+++ EXTRACTED DATA

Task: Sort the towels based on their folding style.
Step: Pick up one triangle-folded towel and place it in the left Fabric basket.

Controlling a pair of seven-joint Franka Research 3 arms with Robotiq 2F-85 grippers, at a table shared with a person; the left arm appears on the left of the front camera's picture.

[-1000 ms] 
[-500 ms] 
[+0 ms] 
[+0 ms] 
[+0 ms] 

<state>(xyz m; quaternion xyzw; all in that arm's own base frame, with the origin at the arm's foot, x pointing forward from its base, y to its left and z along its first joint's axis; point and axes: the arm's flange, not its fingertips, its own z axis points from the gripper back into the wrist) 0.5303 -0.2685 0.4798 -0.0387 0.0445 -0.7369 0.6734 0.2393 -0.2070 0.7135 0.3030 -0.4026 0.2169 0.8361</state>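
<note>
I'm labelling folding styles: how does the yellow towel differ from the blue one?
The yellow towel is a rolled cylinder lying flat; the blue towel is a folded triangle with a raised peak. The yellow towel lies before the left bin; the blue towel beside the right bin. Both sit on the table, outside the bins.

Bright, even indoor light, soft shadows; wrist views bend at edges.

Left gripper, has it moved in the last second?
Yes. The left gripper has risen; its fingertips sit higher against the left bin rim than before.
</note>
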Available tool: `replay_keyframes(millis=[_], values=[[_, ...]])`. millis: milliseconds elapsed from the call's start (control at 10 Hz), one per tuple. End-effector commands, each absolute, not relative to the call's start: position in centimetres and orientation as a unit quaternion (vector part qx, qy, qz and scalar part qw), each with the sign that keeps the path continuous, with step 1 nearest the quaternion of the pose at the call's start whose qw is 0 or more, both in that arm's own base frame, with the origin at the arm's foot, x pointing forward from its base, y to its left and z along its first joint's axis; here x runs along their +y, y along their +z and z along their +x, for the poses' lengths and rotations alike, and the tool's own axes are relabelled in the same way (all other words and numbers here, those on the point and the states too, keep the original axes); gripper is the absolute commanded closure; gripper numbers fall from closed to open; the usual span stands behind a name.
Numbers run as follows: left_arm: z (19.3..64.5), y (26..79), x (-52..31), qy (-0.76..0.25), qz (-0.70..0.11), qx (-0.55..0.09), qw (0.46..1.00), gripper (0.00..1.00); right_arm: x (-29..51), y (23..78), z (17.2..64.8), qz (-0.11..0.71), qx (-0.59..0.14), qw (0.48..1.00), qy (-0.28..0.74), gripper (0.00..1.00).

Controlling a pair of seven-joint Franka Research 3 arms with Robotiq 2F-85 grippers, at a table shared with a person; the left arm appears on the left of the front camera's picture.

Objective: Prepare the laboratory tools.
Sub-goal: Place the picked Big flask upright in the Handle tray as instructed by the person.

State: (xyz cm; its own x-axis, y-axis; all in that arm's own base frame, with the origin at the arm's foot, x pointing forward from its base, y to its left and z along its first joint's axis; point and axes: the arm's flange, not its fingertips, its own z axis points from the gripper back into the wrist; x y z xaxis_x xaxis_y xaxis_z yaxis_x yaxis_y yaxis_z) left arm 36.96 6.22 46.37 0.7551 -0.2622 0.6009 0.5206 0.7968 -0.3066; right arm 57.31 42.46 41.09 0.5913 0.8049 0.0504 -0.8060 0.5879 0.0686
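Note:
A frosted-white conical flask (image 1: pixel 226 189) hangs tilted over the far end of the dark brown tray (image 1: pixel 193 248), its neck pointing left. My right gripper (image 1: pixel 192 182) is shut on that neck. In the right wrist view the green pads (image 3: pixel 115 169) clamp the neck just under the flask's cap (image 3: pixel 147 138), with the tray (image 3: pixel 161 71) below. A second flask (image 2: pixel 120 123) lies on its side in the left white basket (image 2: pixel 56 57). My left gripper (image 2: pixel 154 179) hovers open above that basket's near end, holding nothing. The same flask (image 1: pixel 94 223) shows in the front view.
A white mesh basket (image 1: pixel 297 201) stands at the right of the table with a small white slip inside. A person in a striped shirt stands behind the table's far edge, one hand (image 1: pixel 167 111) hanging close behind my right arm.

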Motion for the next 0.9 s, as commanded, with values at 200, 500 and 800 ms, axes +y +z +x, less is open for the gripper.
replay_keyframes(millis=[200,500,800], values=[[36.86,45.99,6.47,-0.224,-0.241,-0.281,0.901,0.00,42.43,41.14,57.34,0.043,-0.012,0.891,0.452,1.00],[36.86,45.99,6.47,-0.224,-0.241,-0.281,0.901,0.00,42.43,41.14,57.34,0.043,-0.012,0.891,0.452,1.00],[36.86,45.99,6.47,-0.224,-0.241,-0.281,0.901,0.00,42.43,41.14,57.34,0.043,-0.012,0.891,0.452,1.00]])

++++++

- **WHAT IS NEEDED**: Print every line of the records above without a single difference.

- **SOLUTION**:
Task: Sort the towels based on their folding style.
Step: Pick up one triangle-folded towel and place it in the left Fabric basket.

Controlling a pair of seven-joint Franka Research 3 arms with Robotiq 2F-85 grippers, at a table shared with a person; the left arm appears on the left of the front camera's picture.

[-1000 ms] 
[-500 ms] 
[+0 ms] 
[+0 ms] 
[+0 ms] 

<state>(xyz m; quaternion xyzw; all in that arm's own base frame, with the origin at the arm's foot, x pointing forward from its base, y to its left and z along its first joint's axis; point and axes: the arm's flange, not its fingertips, its own z axis points from the gripper back into the wrist) 0.5303 -0.2685 0.4798 -0.0387 0.0445 -0.7369 0.6734 0.2393 -0.2070 0.7135 0.3030 -0.4026 0.2169 0.8361</state>
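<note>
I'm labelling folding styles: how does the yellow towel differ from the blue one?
The yellow towel is a rolled cylinder lying flat; the blue towel is a folded triangle with a raised peak. The yellow towel lies before the left bin; the blue towel beside the right bin. Both sit on the table, outside the bins.

Bright, even indoor light, soft shadows; wrist views bend at edges.

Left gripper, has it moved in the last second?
Yes. The left gripper has risen; its fingertips sit higher against the left bin rim than before.
</note>
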Available tool: `replay_keyframes(millis=[_], values=[[_, ...]])`. millis: milliseconds elapsed from the call's start (control at 10 Hz), one per tuple. End-effector commands, each absolute, not relative to the call's start: position in centimetres and orientation as a unit quaternion (vector part qx, qy, qz and scalar part qw), each with the sign that keeps the path continuous, with step 1 nearest the quaternion of the pose at the call's start whose qw is 0 or more, both in that arm's own base frame, with the origin at the arm's foot, x pointing forward from its base, y to its left and z along its first joint's axis; here x runs along their +y, y along their +z and z along their +x, for the poses' lengths and rotations alike, and the tool's own axes are relabelled in the same way (all other words and numbers here, those on the point and the states too, keep the original axes); gripper is the absolute commanded closure; gripper numbers fall from closed to open; the usual span stands behind a name.
Numbers run as follows: left_arm: z (19.3..64.5), y (26..79), x (-52..31), qy (-0.76..0.25), qz (-0.70..0.11), qx (-0.55..0.09), qw (0.46..1.00), gripper (0.00..1.00); right_arm: x (-29..51), y (23..78), z (17.2..64.8), qz (-0.11..0.71), qx (-0.59..0.14), qw (0.48..1.00), qy (-0.28..0.74), gripper (0.00..1.00).

Controlling a pair of seven-joint Franka Research 3 arms with Robotiq 2F-85 grippers, at a table shared with a person; the left arm appears on the left of the front camera's picture.

Objective: Prepare the laboratory tools.
Sub-goal: Place the picked Big flask upright in the Handle tray as instructed by the person.

State: (xyz cm; its own x-axis, y-axis; all in that arm's own base frame, with the origin at the arm's foot, x pointing forward from its base, y to its left and z along its first joint's axis; point and axes: the arm's flange, not its fingertips, its own z axis points from the gripper back into the wrist; x y z xaxis_x xaxis_y xaxis_z yaxis_x yaxis_y yaxis_z) left arm 36.96 6.22 46.37 0.7551 -0.2622 0.6009 0.5206 0.7968 -0.3066; right arm 57.31 42.46 41.09 0.5913 0.8049 0.0504 -0.8060 0.5879 0.0686
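Note:
A frosted-white conical flask (image 1: pixel 226 189) hangs tilted over the far end of the dark brown tray (image 1: pixel 193 248), its neck pointing left. My right gripper (image 1: pixel 192 182) is shut on that neck. In the right wrist view the green pads (image 3: pixel 115 169) clamp the neck just under the flask's cap (image 3: pixel 147 138), with the tray (image 3: pixel 161 71) below. A second flask (image 2: pixel 120 123) lies on its side in the left white basket (image 2: pixel 56 57). My left gripper (image 2: pixel 154 179) hovers open above that basket's near end, holding nothing. The same flask (image 1: pixel 94 223) shows in the front view.
A white mesh basket (image 1: pixel 297 201) stands at the right of the table with a small white slip inside. A person in a striped shirt stands behind the table's far edge, one hand (image 1: pixel 167 111) hanging close behind my right arm.
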
Motion for the next 0.9 s, as commanded, with values at 200, 500 and 800 ms, axes +y +z +x, less is open for the gripper.
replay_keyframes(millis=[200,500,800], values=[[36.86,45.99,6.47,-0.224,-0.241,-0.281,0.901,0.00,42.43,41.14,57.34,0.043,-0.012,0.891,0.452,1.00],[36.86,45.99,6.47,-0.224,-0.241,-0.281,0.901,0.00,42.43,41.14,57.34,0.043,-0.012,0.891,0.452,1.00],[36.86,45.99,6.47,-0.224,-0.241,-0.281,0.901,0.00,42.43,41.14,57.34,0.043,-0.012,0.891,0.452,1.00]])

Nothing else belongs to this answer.